* Task details *
Every line in the records below between the one holding "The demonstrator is" and the one holding "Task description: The", inclusive, is to be set down exactly; all other lines are to be left out.

------------------------------------

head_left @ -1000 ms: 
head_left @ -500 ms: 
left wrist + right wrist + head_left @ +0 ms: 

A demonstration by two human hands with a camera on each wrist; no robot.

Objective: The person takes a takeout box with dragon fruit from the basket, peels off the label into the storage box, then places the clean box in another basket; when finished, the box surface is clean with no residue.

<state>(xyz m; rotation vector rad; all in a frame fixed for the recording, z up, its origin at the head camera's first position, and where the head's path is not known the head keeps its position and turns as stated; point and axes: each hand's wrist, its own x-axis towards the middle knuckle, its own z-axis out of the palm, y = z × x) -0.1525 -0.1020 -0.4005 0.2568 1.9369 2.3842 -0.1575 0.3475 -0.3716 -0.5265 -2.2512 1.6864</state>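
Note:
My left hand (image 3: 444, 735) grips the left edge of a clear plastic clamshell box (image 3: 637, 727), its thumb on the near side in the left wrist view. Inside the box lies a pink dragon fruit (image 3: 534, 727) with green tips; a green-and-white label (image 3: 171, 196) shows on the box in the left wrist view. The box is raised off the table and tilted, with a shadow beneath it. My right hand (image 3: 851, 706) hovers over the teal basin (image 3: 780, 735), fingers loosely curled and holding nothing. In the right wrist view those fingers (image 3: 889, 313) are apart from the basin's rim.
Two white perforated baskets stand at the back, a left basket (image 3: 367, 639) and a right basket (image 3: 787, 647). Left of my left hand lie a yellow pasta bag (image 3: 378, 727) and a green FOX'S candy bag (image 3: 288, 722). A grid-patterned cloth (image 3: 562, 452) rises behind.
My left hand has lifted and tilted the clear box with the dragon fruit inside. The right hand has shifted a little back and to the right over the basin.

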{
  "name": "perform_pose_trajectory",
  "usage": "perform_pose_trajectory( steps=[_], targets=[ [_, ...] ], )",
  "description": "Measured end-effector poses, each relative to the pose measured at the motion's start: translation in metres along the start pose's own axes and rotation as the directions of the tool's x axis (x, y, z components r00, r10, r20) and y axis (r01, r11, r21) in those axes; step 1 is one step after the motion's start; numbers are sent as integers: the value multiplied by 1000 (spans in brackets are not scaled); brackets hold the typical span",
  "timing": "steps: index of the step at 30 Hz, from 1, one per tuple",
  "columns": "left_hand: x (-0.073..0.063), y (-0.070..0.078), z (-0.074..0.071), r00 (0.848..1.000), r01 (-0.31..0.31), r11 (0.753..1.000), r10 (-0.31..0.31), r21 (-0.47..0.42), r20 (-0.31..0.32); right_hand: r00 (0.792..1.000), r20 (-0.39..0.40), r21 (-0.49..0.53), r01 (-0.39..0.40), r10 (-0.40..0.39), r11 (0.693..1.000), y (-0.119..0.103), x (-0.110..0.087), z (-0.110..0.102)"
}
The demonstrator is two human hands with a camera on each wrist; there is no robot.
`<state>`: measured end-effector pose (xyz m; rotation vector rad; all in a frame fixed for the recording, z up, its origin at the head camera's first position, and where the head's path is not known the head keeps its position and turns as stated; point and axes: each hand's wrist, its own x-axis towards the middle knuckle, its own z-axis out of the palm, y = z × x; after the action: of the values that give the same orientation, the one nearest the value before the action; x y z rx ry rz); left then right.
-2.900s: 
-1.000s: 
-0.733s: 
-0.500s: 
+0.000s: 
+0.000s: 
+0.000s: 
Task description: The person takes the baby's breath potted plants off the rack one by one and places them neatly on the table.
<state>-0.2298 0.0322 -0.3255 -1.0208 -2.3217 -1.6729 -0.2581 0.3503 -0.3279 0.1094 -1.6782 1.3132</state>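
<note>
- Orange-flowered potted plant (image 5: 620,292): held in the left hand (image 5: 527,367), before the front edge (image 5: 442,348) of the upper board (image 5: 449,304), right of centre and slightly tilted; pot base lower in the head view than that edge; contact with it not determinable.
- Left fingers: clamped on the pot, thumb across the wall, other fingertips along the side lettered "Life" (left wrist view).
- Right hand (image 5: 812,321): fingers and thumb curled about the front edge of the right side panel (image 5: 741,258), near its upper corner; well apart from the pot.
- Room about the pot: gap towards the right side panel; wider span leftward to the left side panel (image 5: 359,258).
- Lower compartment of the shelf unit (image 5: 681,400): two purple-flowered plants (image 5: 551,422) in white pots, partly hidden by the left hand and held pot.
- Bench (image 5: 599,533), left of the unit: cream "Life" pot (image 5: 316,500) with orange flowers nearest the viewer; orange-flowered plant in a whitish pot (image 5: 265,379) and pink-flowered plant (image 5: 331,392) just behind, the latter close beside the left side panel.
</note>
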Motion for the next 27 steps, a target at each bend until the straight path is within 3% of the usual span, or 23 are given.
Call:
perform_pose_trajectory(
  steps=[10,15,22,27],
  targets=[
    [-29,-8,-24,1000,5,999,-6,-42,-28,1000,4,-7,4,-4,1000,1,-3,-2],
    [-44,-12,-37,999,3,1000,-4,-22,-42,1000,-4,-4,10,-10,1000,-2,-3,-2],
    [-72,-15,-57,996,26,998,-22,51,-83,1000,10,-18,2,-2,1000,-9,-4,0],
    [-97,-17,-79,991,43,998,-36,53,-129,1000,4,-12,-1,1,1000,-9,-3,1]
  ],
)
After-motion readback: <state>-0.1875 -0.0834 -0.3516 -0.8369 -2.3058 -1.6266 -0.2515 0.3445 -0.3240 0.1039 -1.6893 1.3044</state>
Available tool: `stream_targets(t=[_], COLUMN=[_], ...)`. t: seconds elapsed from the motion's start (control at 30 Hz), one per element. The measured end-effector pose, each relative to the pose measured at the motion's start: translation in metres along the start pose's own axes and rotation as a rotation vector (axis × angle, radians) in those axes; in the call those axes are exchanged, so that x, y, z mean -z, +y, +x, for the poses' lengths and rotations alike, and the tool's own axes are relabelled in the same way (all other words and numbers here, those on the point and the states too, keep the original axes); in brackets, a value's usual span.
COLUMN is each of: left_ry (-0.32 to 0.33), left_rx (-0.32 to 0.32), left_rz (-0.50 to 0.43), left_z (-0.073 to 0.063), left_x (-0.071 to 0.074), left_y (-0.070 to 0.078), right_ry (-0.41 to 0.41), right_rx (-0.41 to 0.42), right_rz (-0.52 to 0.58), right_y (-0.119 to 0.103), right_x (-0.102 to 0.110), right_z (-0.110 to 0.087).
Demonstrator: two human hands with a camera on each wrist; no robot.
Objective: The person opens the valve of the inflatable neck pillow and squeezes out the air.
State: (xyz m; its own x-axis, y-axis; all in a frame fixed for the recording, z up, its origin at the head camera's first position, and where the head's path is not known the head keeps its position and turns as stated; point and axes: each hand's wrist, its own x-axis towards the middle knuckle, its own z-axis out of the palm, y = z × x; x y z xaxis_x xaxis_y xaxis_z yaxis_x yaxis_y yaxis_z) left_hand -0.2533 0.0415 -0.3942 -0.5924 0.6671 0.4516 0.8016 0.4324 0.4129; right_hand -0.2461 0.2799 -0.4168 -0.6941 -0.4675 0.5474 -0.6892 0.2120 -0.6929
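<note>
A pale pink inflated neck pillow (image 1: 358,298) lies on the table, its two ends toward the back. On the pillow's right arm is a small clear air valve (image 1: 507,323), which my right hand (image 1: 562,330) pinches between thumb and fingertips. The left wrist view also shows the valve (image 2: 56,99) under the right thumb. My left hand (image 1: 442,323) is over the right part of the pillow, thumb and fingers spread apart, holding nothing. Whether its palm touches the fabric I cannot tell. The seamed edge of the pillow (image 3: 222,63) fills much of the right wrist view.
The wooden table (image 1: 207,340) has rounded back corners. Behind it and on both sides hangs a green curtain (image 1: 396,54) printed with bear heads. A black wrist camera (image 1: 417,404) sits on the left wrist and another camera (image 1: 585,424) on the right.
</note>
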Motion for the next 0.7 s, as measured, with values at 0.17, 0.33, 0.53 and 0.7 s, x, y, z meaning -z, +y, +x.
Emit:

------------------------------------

* Task answer *
The demonstrator is two human hands with a camera on each wrist; there is no robot.
`<state>`: measured end-effector pose (xyz m; rotation vector rad; all in a frame fixed for the recording, z up, its origin at the head camera's first position, and where the head's path is not known the head keeps its position and turns as stated; point and axes: each hand's wrist, its own x-axis towards the middle knuckle, its own z-axis out of the palm, y = z × x; after the action: of the values that give the same orientation, the one nearest the value before the action; x y z rx ry rz); left then right.
-2.900s: 
-1.000s: 
-0.733s: 
-0.500s: 
+0.000s: 
+0.000s: 
+0.000s: 
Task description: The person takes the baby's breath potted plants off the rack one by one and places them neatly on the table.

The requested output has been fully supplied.